28/02/2012
Commodities Agrícolas
Teto em cinco meses Os preços da soja voltaram a subir ontem na bolsa de Chicago e alcançaram seu maior patamar em cinco meses, informou a agência Dow Jones Newswires. A valorização foi motivada pela boa demanda pelo grão produzido nos Estados Unidos e por novas revisões para baixo em estimativas para a colheita no Brasil, em virtude dos reflexos da estiagem provocado pelo fenômeno La Niña em regiões produtoras da região Sul. Os contratos com vencimento em maio encerraram a sessão a US$ 13,0250 por bushel, ganho de 15,75 em relação ao pregão de sexta-feira. No oeste da Bahia, a saca de 60 quilos da soja foi negociada, em média, por R$ 42,43, de acordo com levantamento realizado pela Associação de Agricultores e Irrigantes da Bahia (Aiba)

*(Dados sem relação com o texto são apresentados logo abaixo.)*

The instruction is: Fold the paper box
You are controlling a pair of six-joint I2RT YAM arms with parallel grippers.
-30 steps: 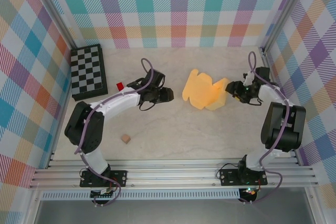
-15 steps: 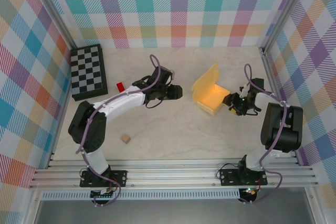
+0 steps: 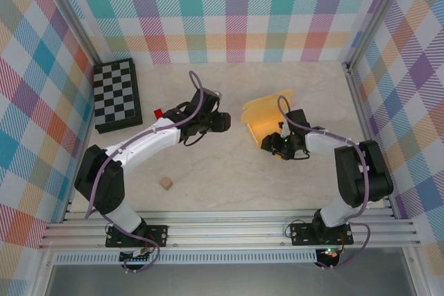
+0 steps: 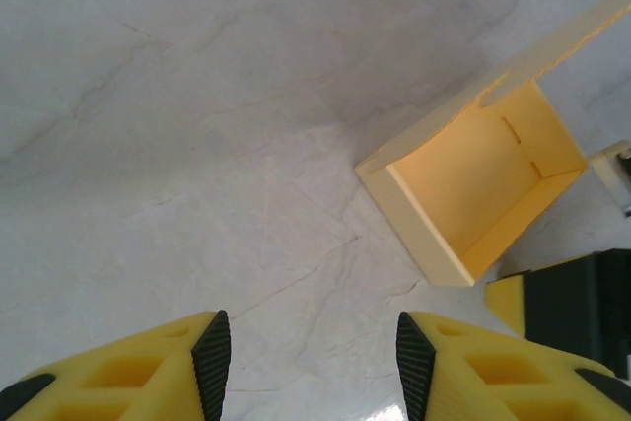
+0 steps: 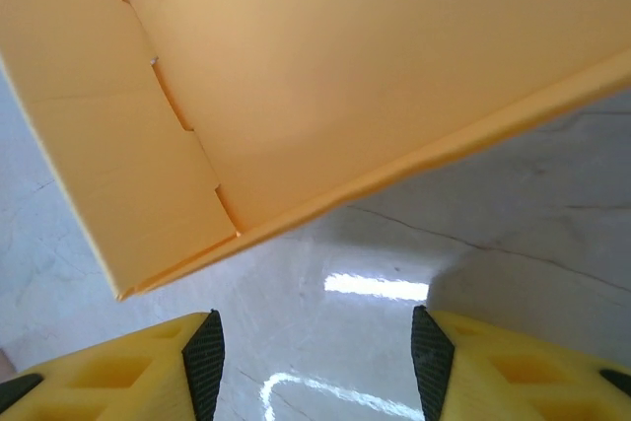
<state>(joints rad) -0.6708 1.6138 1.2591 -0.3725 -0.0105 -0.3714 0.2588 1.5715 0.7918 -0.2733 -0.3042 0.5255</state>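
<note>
On the counter (image 3: pixel 229 178), the paper box (image 4: pixel 483 184) stands half-formed, its lid unclosed; left hand (image 4: pixel 314 347) and right hand (image 5: pixel 315 347) are released, empty.

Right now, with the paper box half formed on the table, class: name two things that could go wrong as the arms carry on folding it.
1. The paper box stands free. The left end effector and right end effector are both open with nothing between them, so a push may slide the light card instead of creasing it.
2. Its raised flap leans unsupported. It could spring back, or buckle if pressed off the crease.
</note>
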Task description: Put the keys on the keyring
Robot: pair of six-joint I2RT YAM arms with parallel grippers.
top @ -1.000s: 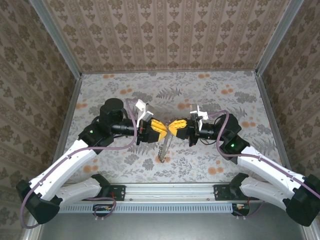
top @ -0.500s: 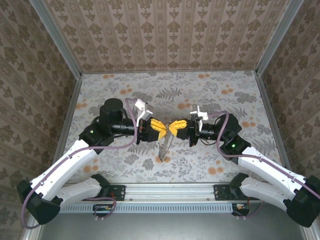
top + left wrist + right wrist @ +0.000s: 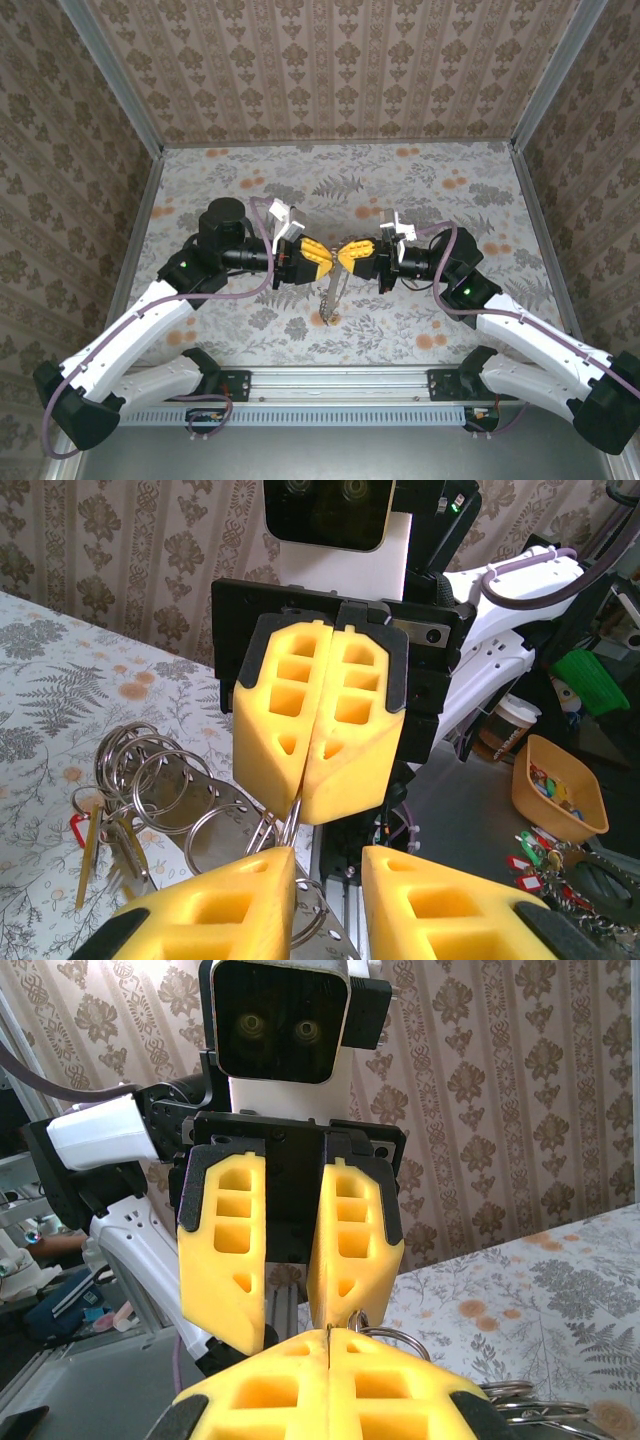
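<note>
Near edge of worktop [image 3: 230,335]: both arm bases, the arms reaching inward so the two tools meet nose to nose over the middle, raised off the surface. Keyring [image 3: 330,298], a linked bunch of silver split rings, hangs between them, its lower end about at the worktop. Right gripper [image 3: 302,805]: jaws closed flat on one ring's wire, judged an anchor to steady the bunch and lift it clear for the other tool. Left gripper [image 3: 292,1302]: narrow gap, a ring's edge lying in it in its own wrist view; its tips are masked from the opposite side, so cannot tell whether the pads clamp that ring. Keys [image 3: 86,858], one red-headed and one yellow, dangle below the outer rings, seemingly threaded already; count unclear
</note>
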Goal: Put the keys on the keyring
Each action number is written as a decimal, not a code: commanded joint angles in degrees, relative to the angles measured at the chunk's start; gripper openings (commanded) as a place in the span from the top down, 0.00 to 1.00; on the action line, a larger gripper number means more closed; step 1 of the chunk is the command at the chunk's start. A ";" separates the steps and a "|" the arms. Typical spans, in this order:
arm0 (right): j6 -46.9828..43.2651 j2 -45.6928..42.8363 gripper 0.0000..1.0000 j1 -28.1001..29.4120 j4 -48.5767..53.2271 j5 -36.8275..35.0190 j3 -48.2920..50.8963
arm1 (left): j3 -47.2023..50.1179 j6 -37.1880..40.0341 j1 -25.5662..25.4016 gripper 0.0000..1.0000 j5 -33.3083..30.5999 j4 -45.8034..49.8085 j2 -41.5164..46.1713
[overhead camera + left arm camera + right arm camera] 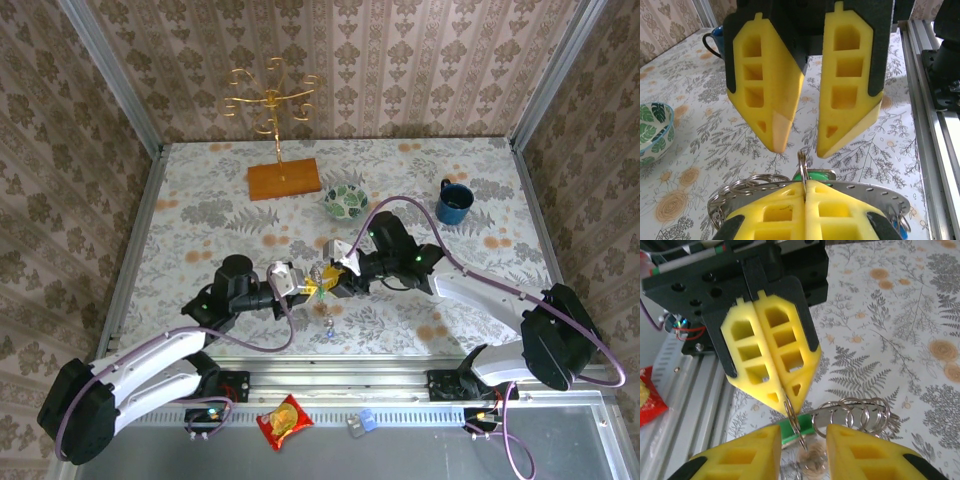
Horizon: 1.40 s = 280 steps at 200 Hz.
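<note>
Fern-print tablecloth (880, 145) beneath green-headed key (815, 176) and flat grey keyring (875, 196).

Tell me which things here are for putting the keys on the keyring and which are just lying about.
For the job: green key, keyring, thin ring pinched in the left gripper, open right gripper.
Lying about: bowl, mug, gold stand, snack packet.
</note>
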<state>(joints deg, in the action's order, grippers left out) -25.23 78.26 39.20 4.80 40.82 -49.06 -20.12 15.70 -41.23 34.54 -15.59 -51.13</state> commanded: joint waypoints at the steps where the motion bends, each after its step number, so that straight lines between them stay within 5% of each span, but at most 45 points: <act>1: 2.73 0.01 0.73 0.04 -4.23 3.21 0.86 | 0.82 -2.54 -0.34 1.00 1.92 -6.76 0.98; 85: 3.44 1.11 0.83 0.09 -5.04 6.90 -0.02 | 2.50 -4.72 -0.34 1.00 1.82 -10.90 0.92; 124: 1.70 2.90 1.00 0.09 -2.38 7.10 -1.34 | 2.45 -4.79 -0.29 1.00 0.99 -10.71 0.98; 141: -0.20 2.95 1.00 0.17 1.18 6.28 -2.81 | 1.91 -4.13 -0.25 0.94 0.29 -8.84 1.23; 153: -2.18 2.95 1.00 0.31 4.17 5.33 -4.23 | 1.05 -3.15 -0.26 0.80 -0.42 -6.08 1.24; 183: -7.28 3.37 1.00 1.36 11.56 2.59 -7.95 | -2.02 0.26 -0.34 0.78 -0.73 1.65 0.55; 225: -12.21 5.47 1.00 3.84 18.81 -0.90 -13.20 | -5.35 2.67 -0.34 0.80 0.06 6.12 -1.61; 253: -9.14 4.21 1.00 3.65 14.70 1.08 -12.51 | -6.72 4.24 -0.33 1.00 1.13 8.62 -2.80; 280: -3.58 1.90 0.72 0.90 8.09 2.82 -7.57 | -5.61 3.76 -0.34 1.00 1.08 7.19 -2.03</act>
<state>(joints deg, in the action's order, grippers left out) -32.58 82.85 41.60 18.33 40.14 -59.70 -24.77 18.31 -41.39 34.89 -8.49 -53.54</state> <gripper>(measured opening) 0.218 0.066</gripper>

De carona com a soja A valorização da soja e um movimento de cobertura de posições garantiram a valorização dos contratos futuros do trigo ontem nas principais bolsas americanas, informou a agência Dow Jones Newswires. Em Chicago, os papéis para maio subiram 11,50 centavos de dólar por bushel e fecharam a US$ 6,5275; em Kansas, onde se negocia um cereal de melhor qualidade, o mesmo vencimento fechou a US$ 6,9350 por bushel, ganho de 5,25 centavos de dólar. No que tange aos fundamentos de oferta e demanda do próprio mercado global de trigo, a oferta abundante ainda é um fator de pressão baixista. No Paraná, a saca de 60 quilos do trigo foi negociada, em média, por R$ 23,45, conforme o Departamento de Economia Rural (Deral) da Secretaria da Agricultura do Estado.
Laranja estável Os preços recebidos pelos citricultores paulistas pela caixa de 40,8 quilos de laranja destinada às indústrias de suco permaneceu, em média, a R$ 10,50 no Estado na segunda semana de fevereiro, segundo levantamento realizado pelo Instituto de Economia Agrícola (IEA), vinculado à Secretaria da Agricultura do Estado. Não houve variação em relação à média da semana anterior. Na comparação com a segunda semana de janeiro, houve valorização de 2,53%, sustentada por câmbio e entressafra. A caixa da laranja de mesa saiu, em média, por R$ 10,62 no período. Na bolsa de Nova York, movimentos técnicos levaram os papéis do suco de laranja concentrado e congelado (FCOJ, na sigla em inglês) a cair 285 pontos ontem, para US$ 1,8115 por libra-peso, segundo a Dow Jones Newswires.
Nova queda em SP O IqPR, índice de preços recebidos pelos produtores agropecuários de São Paulo pesquisado pelo Instituto de Economia Agrícola (IEA) - vinculado à Secretaria da Agricultura do Estado -, encerrou a terceira quadrissemana de fevereiro com variação negativa de 1,82%. Foi a terceira queda seguida do indicador, novamente determinada pelo resultado do grupo formado por seis produtos de origem animal. Neste, houve baixa de 4,03% na média ponderada. No grupo de 14 produtos vegetais, houve alta média de 1%. Entre todos os itens pesquisados, os que mais caíram foram tomate para mesa (42,63%), em razão dos problemas à oferta provocados por chuvas e calor, e carne de frango (10,49%), carne suína (7,9%) e ovos (5,87%), ainda influenciados pela queda da demanda neste primeiro bimestre.